Notes: 0, 5, 10, 15 in each item of the Barthel Index represent different scores, the overall score on the Barthel Index ranges from 0–100; 1–6 in the Brunnstrom stage represent different stages of motor function stages; 0–4 on the Ashworth Scale (triceps surae) represent different spastic stages.

Abbreviations: CMVT, calf muscular vein thromboses; COPD, chronic obstructive pulmonary disease; PT, prothrombin time; APTT, activated partial thromboplastin time; FIB, fibrinogen; TT, thrombin time; TC, total cholesterol; TG, triglycerides; HDL, high-density lipoprotein; LDL, low density lipoprotein; HGB, hemoglobin.

Development of an Individualized Prediction Model

A multivariate logistic regression analysis identified that age, Brunnstrom stage (lower extremity), D-dimer, and antiplatelet therapy were independent predictive factors affecting CMVT (Table 2). The above independent predictors were then incorporated to develop a predictive nomogram (Figure 2).

Figure 2.

Developed CMVT nomogram. Notes: the CMVT nomogram was developed in the cohort, with the age, Brunnstrom stage (lower extremity), D-dimer, and antiplatelet therapy.

Table 2.

Prediction Factors for CMVT in Stroke Patients.
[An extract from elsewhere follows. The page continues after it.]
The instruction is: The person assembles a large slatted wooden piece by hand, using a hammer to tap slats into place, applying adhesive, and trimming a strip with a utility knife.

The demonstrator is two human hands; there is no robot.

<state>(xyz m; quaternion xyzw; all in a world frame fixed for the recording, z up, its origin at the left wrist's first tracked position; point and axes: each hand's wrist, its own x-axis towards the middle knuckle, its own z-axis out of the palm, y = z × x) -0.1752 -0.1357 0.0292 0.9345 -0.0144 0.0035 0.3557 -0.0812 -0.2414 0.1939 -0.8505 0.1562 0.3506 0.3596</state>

Intercept and variable	β	Odds ratio (95% CI)	P-value
Intercept	−2.040	0.130 (0.033- 0.485)	.002
Age	0.032	1.033 (1.014–1.053)	<.001
Brunnstrom stage (lower extremity)	−0.293	0.746 (0.593–0.931)	.010
D-dimer	0.720	2.054 (1.204–3.567)	.009
Antiplatelet therapy	−0.710	0.565 (0.336–0.943)	.030

Note: β is the regression coefficient.

Abbreviation: CI, confidence interval.

Performance and Validation of the Nomogram

In this cohort, the calibration curve of the CMVT risk nomogram for stroke patients showed good agreement (Figure 3). The C-index for the CMVT prediction nomogram was 0.718 (95% CI: 0.663-0.773) and was confirmed to be 0.706 via bootstrapping validation indicating good discrimination against the model. In addition, the Hosmer–Lemeshow test, P = .217, suggested that the model was of goodness-of-fit.

Figure 3.

Calibration curves of the CMVT nomogram prediction in the cohort. Notes: the x-axis represents the predicted CMVT risk. The y-axis represents the actual diagnosed CMVT. The diagonal dotted line depicts a perfect prediction by an ideal model. The solid line reflects the performance of the nomogram; a closer fit to the diagonal dotted line indicates a better prediction.

Clinical use

Finally, the CMVT DCA for the CMVT nomogram is presented in Figure 4. The decision curve revealed that if the threshold probability of a patient or doctor was >6% and <50%, using this nomogram to predict the calf muscular vein thromboses added more benefits than either the predict-all-patients as CMVT or the predict-none-patients as CMVT.

Figure 4.

Decision curve analysis for the CMVT nomogram. Notes: The blue line represents the CMVT risk model, the fine line represents the predict-all-patients as CMVT, and the thick line represents the predict-none-patients as CMVT.

Discussion

In this study, we developed and internally validated an individualized prediction nomogram for stroke patients during rehabilitation with CMVT. We found four easy-to-assess variables based on age, Brunnstrom stage(lower extremity), D-dimer, and antiplatelet therapy for healthcare professionals to predict the occurrence of CMVT after stroke. The model performs well in predicting the risk of CMVT in stroke patients. Internal validation in the model revealed good discrimination and calibration ability, especially, our high C-index in the interval validation demonstrated that this nomogram can be extensively and accurately used for a large sample size. In addition, the DCA showed that the model is of clinical significance for decision-making over a range of probability thresholds.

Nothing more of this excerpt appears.